On May 5, father was sentenced and placed on probation for the November 2010 assault. The conditions of his probation included completing and following the recommendations of a chemical-dependency assessment and treatment, domestic-violence programming, and a psychological evaluation. He was released from custody on May 16, and the district court awarded him weekly supervised visits with Y.T.K.-G. On May 19, father discussed his living situation at his parents' home with his probation officer. He indicated that there was tension within his family and described his home as a "quasi-hostile environment." Father reported that he was working on obtaining affordable housing.

By the end of May 2011, Y.T.K.-G.'s weight had increased by 35% over the previous three months. He continued to receive services to improve his speech and communication based on his failure-to-thrive diagnosis. At a review hearing on May 31, OCCS advised the court that Y.T.K.-G. had been in court-ordered foster care for six months and that it was OCCS's intent to file a permanency petition. The district court ceased all reunification efforts, but allowed the parents to continue visitation with Y.T.K.-G. On June 13, OCCS filed a petition to terminate mother and father's parental rights.

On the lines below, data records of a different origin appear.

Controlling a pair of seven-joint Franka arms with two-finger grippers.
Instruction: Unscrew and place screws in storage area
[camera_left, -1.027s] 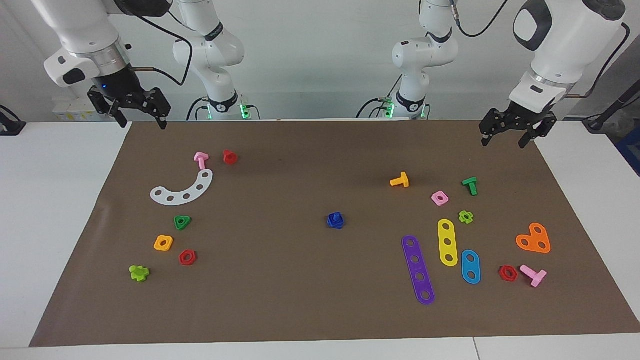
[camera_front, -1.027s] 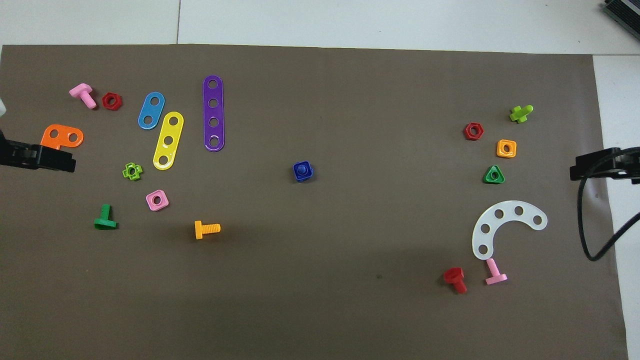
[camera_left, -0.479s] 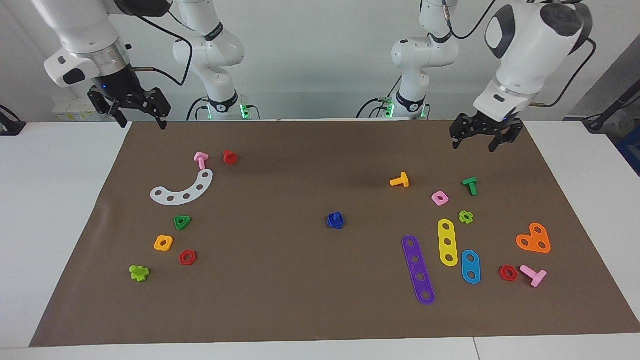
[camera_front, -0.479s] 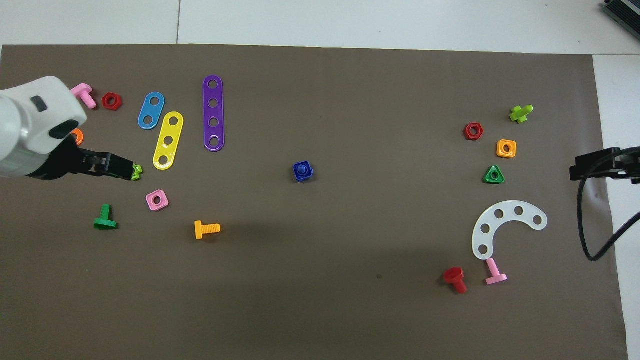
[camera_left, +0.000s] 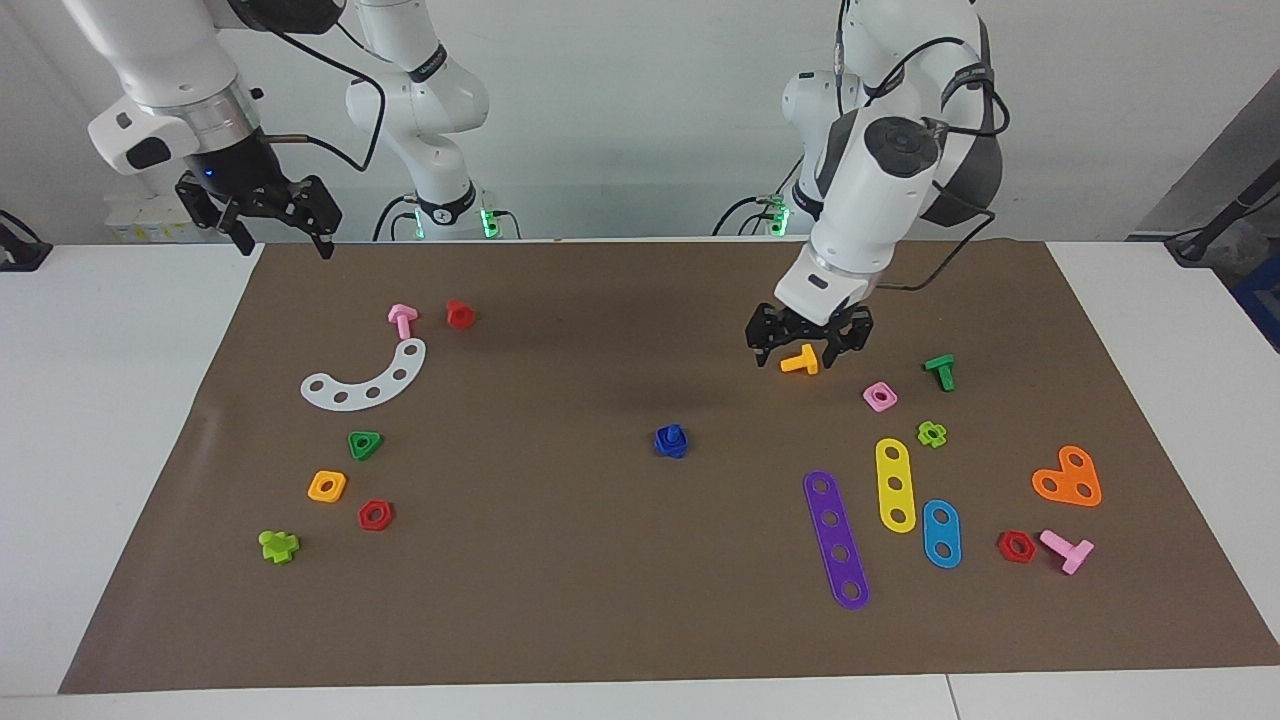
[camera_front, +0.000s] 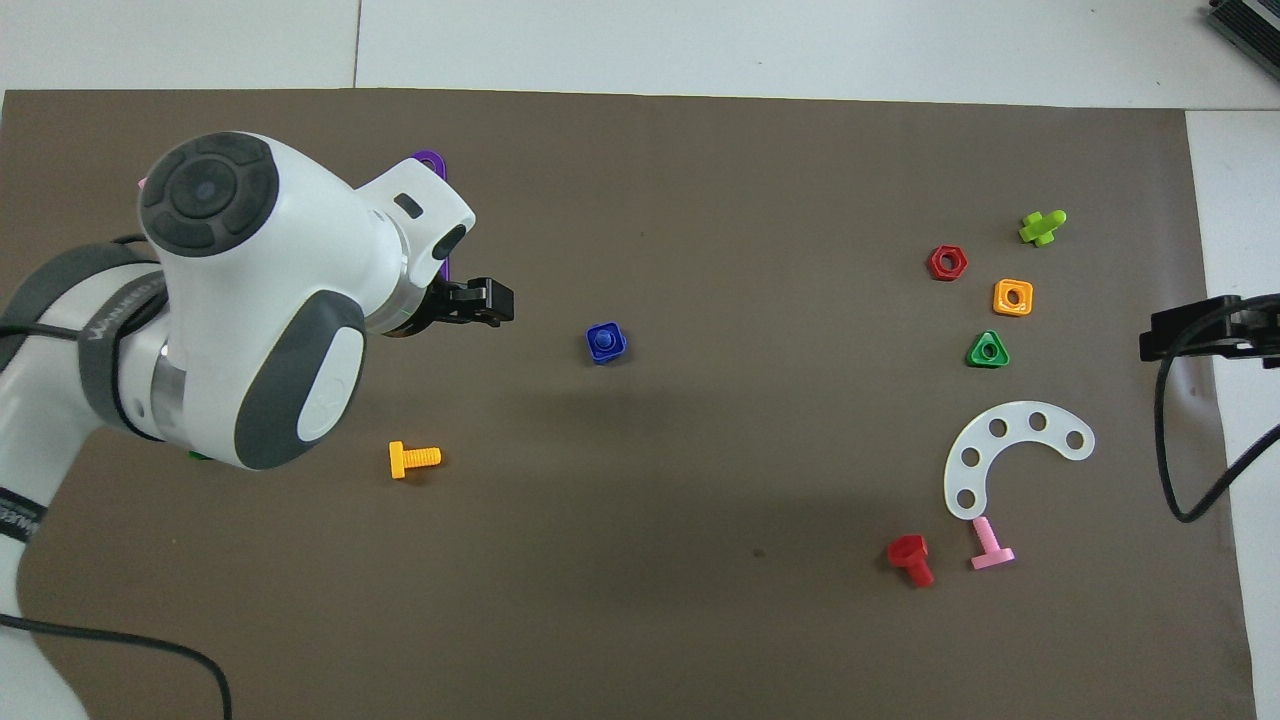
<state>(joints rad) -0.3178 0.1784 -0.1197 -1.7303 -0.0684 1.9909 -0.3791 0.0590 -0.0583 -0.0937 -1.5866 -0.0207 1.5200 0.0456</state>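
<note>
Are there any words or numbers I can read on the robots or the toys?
No text reads clearly.
Grey band on the left arm: small white lettering, too blurred to read.
The same arm's sleeve at the picture's edge: a few more white letters, also unreadable.
The blue screw, the other toy bolts, nuts and strips: no words or numbers on them.
The brown mat: no print.
</note>
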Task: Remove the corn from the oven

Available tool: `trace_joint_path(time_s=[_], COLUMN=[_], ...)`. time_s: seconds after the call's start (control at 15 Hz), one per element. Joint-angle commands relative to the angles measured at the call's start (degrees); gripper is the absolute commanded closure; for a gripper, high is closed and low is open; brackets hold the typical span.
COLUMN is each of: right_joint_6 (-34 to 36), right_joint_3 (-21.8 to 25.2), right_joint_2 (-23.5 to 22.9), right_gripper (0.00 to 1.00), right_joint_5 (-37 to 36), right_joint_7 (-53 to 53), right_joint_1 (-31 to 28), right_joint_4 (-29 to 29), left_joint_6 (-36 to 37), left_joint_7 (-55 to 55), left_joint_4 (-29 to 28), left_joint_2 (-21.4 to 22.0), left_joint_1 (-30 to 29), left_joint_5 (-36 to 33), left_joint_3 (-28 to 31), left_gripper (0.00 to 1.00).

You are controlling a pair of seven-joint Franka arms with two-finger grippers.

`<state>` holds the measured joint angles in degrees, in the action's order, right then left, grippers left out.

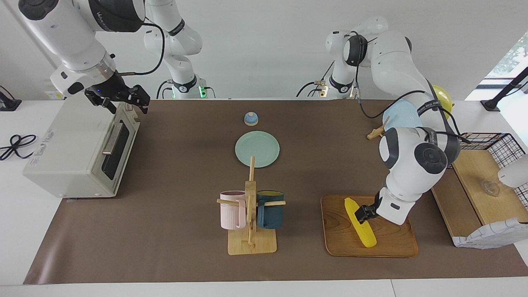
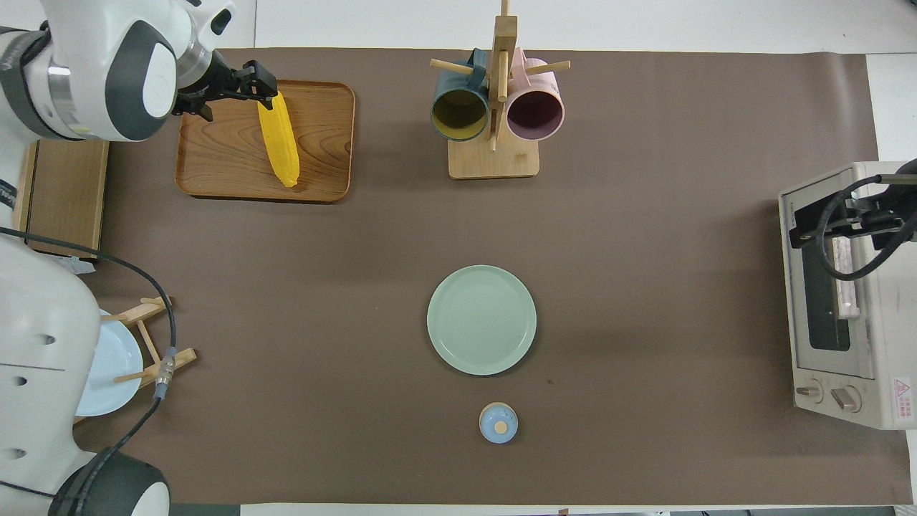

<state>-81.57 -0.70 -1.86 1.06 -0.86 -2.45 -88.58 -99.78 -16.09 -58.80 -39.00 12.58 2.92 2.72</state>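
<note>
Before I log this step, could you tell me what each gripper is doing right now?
Left gripper: open, holding nothing, above the corn on the wooden tray.
Right gripper: open, holding nothing, at the oven's top edge.

White arms (image 1: 396, 53), dark grey joints, black cables, black end effectors.
</note>
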Motion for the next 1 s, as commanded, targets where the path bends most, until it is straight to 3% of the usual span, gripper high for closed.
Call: trace_joint_path(time_s=[0.0,0.13,0.6,0.93], right_joint_6=[0.18,-0.69,-1.31,-0.79], right_joint_3=[0.0,0.61,2.37,2.37], right_joint_2=[2.47,3.88,4.06,3.53], right_gripper=[0.0,0.0,0.0,0.0], right_joint_5=[1.49,0.88,0.87,0.87], right_joint_7=[-1.16,-1.17,-0.9,-0.9], right_joint_1=[0.51,1.74,2.54,1.04], right_joint_4=[-1.42,-2.74,-2.74,-2.92], left_joint_6=[2.13,4.93,20.75,22.79], left_joint_7=[-0.51,-0.87,-0.95,-1.13], left_joint_4=[-14.91,-18.27,-18.89,-28.01], left_joint_2=[14.53,19.29,29.41,39.77], left_joint_1=[0.87,0.96,1.13,0.52], left_joint_5=[-1.16,-1.42,-1.42,-1.42], left_joint_3=[0.53,0.71,0.62,-0.43], left_gripper=[0.0,0.0,0.0,0.0])
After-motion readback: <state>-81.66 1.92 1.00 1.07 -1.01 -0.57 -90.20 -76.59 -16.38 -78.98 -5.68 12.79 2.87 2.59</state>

In July, father left the visitation center after his visit with Y.T.K.-G. and realized he had forgotten his cell phone. Father became upset when he learned that the building was locked and that staff was unable to open the building. He began yelling and shouting at his mother in Y.T.K.-G.'s presence. Y.T.K.-G.'s foster parent removed Y.T.K.-G. from the situation. Father's visits with Y.T.K.-G. were supervised following this incident. Although father initially denied the incident, he later admitted that he lost his temper. But he failed to demonstrate an awareness of why this behavior was inappropriate. On July 26, father entered primary chemical-dependency treatment. He was diagnosed with alcohol and cannabis dependence upon admission.

In July, mother was evicted from her apartment and again became homeless. She completed a psychological examination with her individual therapist. Mother's therapist diagnosed her with antisocial personality disorder, borderline intellectual functioning, and ADHD. He opined that mother's diagnosis would last a lifetime. He noted that mother struggled to learn and to manage verbal information, that she processed information slowly, and that she would have difficulty maintaining employment. Mother missed more therapy appointments than she attended. Mother completed a second psychological evaluation and parenting assessment. At the time, mother was homeless, did not have stable employment, and allegedly made poor decisions regarding her associates. The evaluator diagnosed mother with adjustment disorder with disturbance of conduct, depressive disorder, a history of ADHD, bi-polar disorder, dysthymia, learning disability, personality disorder with narcissistic and antisocial traits, and borderline intellectual functioning. The evaluation revealed that mother's full scale IQ score was 80, which was in the 9th percentile. In the domestic-violence inventory, mother scored in the "problem risk range" indicating that either mother did not take the test seriously or was deceptive in her answers. She scored in the "problem risk range" on the violence scale, indicating that mother is capable of committing acts of physical, emotional, or verbal violence. Mother denied extensive use of alcohol or chemicals and scored in the low-risk range for alcohol and drug use. But the evaluator believed the answers and scores were inaccurate based on a review of collateral information. He noted that it was highly unlikely that mother's positive urine screen for marijuana was caused by second-hand smoke. Mother also reported that she was heavily intoxicated for her birthday and missed a visit with Y.T.K.-G. due to a hangover.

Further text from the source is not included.